本来のプロレス技は見た目派手でもなるべく相手に怪我をさせないように考慮してるらしいけど、今の飛びつきDDTも自分が先に地面に落ちて、クッションになる事で見た目よりはダメージがいかないってのが本来の技。
今回のは、そんなもん抜きで相手を頭から叩き落とす殺人技にアレンジしてあった。
訓練でも人型ターゲットの首をもぎ取ったり、頭かち割ったりとかしまくってたからな。
敵が無残かつグロい有様になるのも、殺し合いをすれば当たり前。
セレイネース様からは「慣れろ。ただし楽しみにはするな」の一言だった。
実際、慣れた。
セレイネース時空での特訓は、VRなんか目じゃないくらいのリアリティ。
飛び交う血肉や痛み、死の恐怖、絶望感……その全てが本物と変わりなかった。
綺麗に殺すなんてのは、余程の実力差がないと出来やしない。
人間ってのは、案外しぶといからな。
動く以上は徹底的に壊す……殺し合いってのはそう言うエゲツないものなのだ。
まぁ、もう一つの命令……「楽しむな」と言うのはもっともだった。
殺人を目的としてはならない……あくまで手段なのだ。
そこを取り違えると、僕はただの人殺しになってしまう。
なんにせよ、あんなになってても即死しなかった時点で、アイツも並の人間を凌駕する生命力の持ち主だった。

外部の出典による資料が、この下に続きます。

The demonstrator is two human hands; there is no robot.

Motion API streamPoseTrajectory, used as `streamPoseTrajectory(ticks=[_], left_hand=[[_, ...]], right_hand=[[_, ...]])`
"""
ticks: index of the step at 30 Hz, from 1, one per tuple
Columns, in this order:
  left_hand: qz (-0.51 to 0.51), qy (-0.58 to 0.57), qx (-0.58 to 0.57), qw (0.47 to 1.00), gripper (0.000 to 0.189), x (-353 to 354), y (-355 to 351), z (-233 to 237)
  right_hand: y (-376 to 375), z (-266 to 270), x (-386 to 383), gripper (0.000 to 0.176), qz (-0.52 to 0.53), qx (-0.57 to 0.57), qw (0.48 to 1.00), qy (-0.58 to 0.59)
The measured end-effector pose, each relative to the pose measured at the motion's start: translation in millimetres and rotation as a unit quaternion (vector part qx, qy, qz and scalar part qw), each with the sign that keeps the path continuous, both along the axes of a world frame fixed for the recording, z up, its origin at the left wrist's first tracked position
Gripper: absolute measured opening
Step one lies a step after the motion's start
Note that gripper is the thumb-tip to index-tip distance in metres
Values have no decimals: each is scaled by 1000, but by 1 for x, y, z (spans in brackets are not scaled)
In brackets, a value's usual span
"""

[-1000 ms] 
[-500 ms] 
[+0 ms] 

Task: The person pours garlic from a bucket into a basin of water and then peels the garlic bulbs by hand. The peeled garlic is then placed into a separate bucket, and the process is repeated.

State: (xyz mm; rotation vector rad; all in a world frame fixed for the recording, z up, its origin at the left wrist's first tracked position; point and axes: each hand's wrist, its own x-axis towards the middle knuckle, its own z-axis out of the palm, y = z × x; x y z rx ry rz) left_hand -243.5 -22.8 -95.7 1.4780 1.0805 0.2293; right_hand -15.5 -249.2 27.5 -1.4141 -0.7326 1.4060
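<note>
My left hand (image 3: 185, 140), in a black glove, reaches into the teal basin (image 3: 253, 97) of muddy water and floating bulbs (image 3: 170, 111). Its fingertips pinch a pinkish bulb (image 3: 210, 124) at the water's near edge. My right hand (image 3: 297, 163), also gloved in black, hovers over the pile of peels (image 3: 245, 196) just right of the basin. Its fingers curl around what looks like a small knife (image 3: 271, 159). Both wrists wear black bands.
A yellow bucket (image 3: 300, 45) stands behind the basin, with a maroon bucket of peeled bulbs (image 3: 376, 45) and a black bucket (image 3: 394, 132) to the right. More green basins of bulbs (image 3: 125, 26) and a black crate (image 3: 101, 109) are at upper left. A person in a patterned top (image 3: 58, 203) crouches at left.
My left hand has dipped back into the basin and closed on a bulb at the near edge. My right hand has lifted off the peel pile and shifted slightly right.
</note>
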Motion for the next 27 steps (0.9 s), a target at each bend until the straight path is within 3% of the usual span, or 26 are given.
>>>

そんなのを不意打ちで問答無用でぶっ殺せたんだから、良しとするべきだった。
正々堂々? なんすかそれ。
けどまぁ、今度こそ……完全勝利かな?
あの分だと、脳みそグズグズ、首ポッキリ逝ってるだろうから、軽く即死だろう。
回復能力だって、限度ってものがある……限度を超えたら、普通に死ぬ。
名前もしらんけど、どうでもいい。
どうせ、これっきり……海の藻屑にでもなればいいさ。
「……ラトリエちゃん。聞こえるかな? こっちは終わった。ああ、リヴァイアサンはきっちり倒したし、操ってた野郎も問答無用で軽く殺っといた。それに、黒幕っぽいのも始末した。コリャ完全勝利かな? 流石に疲れたから、ケントゥリ号をこっちに回してくれないかな。帰りは優雅に船旅で、晩ごはんはマグルフの盛り合わせとかどう? 食材には困らなさそうだから、今夜は食べ放題だ。せっかくだから、酒飲み放題も付けようぜ」
遠話の術でラトリエちゃんを呼び出す。
魔力の残りももう僅か……マッスルモードも強制解除される。
さすがに、省燃費魔法と言えども常時発動できるほどじゃないからな。
まぁ、この戦いもこれで終わりっぽいし、問題ないだろう。
あとは、エンドロール。
懐かしの我がコンビニ村に戻って、勝利の宴エンドっすよ。
「はい! 解りました……ですが、セレイネース様は、まだ終わってないとおっしゃってるんですが。リヴァイアサンが操られていたって……一体、そちらで何が起きているのですか? 旦那様のいる場所に黒い霧みたいなのが出てて、そちらの様子がわからないんですよ! とにかく、まだまだ油断しないでください! わたくし達も急行してますから! 臨戦態勢のまま最大限警戒を続けてください!」
黒い霧ってなんだ? そんなのどこにも見当たらない……最初に見かけた黒っぽい煤みたいなのか?
それが一面って……そんなの見えないぞ。
けど、海上の居るべきはずの場所にケントゥリ号が見当たらない。
一見どこまでも青い空と海が広がってるように見えるだけなんだが……けど、なんだこれ?
波とか雲も止まってるようになってる……。
まるで、時間が止まったように。